As nossas fragilidades nos leva para o andar na corda bamba e é justamente isso que nos força ao equilíbrio. Então, que nossos corações se encham de coisas frágeis e miúdas, frágeis e enormes. De todos os sorrisos, olhares e toques.


9 de dez. de 2011

Contradições


“Cante mais uma vez comigo
Nosso estranho dueto
A beleza da sua voz
E a força da minha dor”
(Fantasma da Ópera)

Uma cantora lírica, voz sua suave, técnica, perfeita. Um cantor de rock, vigoroso, ousado, emoção mais que técnica. Um musical clássico, popular, conhecido por todos. Desta vez subvertida, por arranjos pesados de guitarras distorcidas, marcado por uma linha de baixo e uma bateria encorpada, apenas alguns toques de teclado para não esquecermos que se trata do Fantasma da Ópera.
Tudo um tanto inusitado, aos olhos que de longe vêem, tudo fazendo sentido para que acompanha de perto. O dueto da força e da beleza, talvez poucas vezes fez tanto sentido.
Quantas e quantas vezes vamos ter nos surpreender com as diferenças que somam para construir o belo? A beleza do outro está justamente em ser o outro. A oposição, a contradição são invenções e não inventos. Criamos todos esses lugares. Mas, para que eles nos servem?
Caminhos que partem direção opostas, mas que se encontram. Afinal o mundo é redondo. Encontros ao acaso entre forças diferentes. Dor e beleza, força e delicadeza. Caminhos que se somam.
A lógica não é dada a priori , assim como a beleza destes encontros inusitados.

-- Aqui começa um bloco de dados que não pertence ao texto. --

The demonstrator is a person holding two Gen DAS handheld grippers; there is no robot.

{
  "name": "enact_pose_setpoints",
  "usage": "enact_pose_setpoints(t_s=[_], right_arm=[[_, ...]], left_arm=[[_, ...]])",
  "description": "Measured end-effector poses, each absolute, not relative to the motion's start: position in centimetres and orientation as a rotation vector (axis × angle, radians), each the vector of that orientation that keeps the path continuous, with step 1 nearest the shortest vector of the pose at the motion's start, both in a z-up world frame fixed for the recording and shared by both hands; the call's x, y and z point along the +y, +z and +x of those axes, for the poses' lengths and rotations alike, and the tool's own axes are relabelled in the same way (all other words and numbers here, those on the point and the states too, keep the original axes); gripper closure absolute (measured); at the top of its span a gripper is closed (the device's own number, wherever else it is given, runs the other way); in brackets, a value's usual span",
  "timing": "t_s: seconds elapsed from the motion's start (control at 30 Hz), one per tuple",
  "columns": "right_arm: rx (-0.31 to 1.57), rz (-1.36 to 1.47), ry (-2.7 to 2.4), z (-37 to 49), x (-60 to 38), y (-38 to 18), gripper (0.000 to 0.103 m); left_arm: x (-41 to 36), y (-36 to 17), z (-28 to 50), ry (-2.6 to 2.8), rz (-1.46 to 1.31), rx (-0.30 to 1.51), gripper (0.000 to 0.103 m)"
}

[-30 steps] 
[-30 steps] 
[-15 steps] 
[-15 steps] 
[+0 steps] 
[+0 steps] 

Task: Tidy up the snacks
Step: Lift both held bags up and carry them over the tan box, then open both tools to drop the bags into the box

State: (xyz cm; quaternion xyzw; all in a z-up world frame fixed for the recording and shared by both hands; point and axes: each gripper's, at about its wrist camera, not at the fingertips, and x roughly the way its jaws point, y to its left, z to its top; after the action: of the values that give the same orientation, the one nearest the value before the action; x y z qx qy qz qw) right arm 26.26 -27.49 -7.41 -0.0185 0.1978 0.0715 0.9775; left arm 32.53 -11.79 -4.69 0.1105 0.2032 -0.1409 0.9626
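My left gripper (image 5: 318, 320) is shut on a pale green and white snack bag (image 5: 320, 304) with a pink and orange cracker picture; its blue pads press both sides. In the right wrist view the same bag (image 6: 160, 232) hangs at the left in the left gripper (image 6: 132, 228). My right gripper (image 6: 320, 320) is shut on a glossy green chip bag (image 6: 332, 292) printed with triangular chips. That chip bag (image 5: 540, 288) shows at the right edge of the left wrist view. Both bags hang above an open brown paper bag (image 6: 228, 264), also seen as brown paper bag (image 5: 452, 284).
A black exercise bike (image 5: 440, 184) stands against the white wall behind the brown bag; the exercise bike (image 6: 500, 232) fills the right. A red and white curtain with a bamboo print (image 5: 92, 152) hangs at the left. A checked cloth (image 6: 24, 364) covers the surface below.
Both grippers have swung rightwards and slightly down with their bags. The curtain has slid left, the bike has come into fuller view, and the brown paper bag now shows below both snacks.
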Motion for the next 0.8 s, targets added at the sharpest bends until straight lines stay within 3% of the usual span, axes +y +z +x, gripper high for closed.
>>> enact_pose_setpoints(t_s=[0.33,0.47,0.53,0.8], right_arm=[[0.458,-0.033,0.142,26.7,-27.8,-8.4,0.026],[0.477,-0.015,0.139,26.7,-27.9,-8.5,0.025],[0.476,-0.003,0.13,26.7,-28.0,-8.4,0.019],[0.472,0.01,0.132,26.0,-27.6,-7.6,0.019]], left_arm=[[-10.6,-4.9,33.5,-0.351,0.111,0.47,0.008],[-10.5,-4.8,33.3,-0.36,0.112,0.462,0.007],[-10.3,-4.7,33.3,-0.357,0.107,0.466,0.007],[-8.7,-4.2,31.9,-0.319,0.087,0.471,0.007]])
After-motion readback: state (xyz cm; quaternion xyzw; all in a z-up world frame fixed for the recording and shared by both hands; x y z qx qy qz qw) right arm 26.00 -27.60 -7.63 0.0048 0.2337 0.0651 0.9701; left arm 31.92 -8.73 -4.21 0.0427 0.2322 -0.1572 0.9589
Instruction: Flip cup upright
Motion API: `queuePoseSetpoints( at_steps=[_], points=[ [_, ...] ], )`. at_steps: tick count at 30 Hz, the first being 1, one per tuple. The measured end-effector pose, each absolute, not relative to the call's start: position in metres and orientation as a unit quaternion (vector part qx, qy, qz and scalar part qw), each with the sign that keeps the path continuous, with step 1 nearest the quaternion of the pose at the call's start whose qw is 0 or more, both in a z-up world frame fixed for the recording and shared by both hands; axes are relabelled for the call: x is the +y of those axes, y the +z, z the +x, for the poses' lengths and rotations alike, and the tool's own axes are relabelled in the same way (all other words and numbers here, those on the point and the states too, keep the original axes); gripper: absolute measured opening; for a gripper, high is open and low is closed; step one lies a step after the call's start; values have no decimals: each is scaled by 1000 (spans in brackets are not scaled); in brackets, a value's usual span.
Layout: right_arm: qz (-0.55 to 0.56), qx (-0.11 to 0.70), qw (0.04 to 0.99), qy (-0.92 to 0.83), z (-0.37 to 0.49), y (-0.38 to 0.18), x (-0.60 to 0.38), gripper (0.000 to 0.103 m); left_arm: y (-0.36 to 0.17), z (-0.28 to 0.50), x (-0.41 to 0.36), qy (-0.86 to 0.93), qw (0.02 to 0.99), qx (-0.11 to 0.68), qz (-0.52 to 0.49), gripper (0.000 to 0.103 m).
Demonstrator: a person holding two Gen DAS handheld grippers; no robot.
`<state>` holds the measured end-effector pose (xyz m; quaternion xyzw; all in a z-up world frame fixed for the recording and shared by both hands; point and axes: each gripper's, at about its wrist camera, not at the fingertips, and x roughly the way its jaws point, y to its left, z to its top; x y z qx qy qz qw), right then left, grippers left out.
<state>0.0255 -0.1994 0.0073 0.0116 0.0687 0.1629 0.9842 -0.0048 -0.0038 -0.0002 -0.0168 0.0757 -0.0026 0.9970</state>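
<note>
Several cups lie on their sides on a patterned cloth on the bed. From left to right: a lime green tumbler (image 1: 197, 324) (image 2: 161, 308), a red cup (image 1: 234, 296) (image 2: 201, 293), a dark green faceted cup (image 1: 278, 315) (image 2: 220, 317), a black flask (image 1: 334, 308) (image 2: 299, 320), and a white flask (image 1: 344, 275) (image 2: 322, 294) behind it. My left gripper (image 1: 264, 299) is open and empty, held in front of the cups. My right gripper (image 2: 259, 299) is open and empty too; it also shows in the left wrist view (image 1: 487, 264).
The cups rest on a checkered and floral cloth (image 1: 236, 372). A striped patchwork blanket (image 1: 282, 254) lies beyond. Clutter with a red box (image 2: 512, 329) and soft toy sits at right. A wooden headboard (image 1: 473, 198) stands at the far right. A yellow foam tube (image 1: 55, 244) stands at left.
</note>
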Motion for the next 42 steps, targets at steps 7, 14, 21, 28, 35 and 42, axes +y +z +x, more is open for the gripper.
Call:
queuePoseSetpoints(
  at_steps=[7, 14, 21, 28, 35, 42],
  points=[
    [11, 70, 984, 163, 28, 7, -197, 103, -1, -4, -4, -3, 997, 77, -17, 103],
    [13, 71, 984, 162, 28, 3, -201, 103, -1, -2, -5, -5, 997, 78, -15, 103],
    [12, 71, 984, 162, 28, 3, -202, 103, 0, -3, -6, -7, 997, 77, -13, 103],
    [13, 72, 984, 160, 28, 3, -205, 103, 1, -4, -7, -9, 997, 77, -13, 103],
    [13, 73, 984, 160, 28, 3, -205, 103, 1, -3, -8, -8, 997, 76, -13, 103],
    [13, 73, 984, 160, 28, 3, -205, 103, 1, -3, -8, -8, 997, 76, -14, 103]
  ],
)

Acasos que seguem, na busca de caminhos alternativos.


5 de dez. de 2011

Entre sonhos e amores perdidos




Ela, uma raposa, astuta e ardilosa e magíca e inventiva. Ele, um moge, calmo e gentil e obstinado. Uma aposta. A raposa deveria fazer o monge abandonar o monasterio, onde era o único morador. No topo de uma colina, onde o resto do mundo era apenas um sonho distante. Onde os sonhos não carecianham de interpretações, eles estavam lado a lado dos demais seres.
Mas, a raposa não pode vencer a aposta, ninguém poderia. Ela desiste mesmo de tentar. Ainda mais agora que a raposa não queria está em outro lugar. E este lugar é o monge. Ela o ama, mesmo que as diferenças sejam tantas, mesmo que este amor seja impossivel, ela o ama. Talvez ela não goste de amá-lo. Talvez ele nem mesmo possa saber deste amor. O amor deles é tantos talvez que mesmo a mente mais inventiva não poderia estabelecer uma cartografia. Não existe um espaço seguro a raposa. Ela é sempre vim a ser. Um devir de coisas muidas que só existem no sonho de quem observa o monge e a raposa.
As apostas do passado já não importam. Em algum momento elas foram o acaso do encontro, mas agora, só existe o agora. O passado está tão distante quanto o sonho que precisa ser narrado para ter sentido.
O monge está em perigo. Sua alma vale um prêmio para um mago nas trevas. E é inevetival a morte do monge, a raposa sabe disso. Mas, ela não aceita. Não pode aceitar! Não! Não mesmo. Ela está desesperada. Ela corre pela noite, rasteija pelas sombras, mergulha nas memórias, vai ter com o próprio sonhar para impedir a morte de monge.
O sonho lhe diz que ela precisa capturar o sonhar do monge. É preciso se agarrar ao impossivel. E ela o faz, faz mesmo que custe a sua própria vida. O monge está salvo e no outro dia nem saberá do que aconteceu, não sabe quão real é o sonho.
Os amores e os sonhos não estão tão distantes. Quantos amores passados são como sonhos que só existem com o acordar? Que precisam ser narrados para existirem, talvez toda história seja esse recontar o sonhar. Talvez, não saibamos de todos os amores perdidos, pois, talvez não exista amor perdido. O passado enquanto sonho e os amores quanto acaso. A raposa e o monge são amores que não se realizam, mas, que brilham por conta das possibilidades não construidas. De tudo que ainda não foi, mas que pode ser narrado. Inventado, sonhado e amado por todos nós que aqui estamos.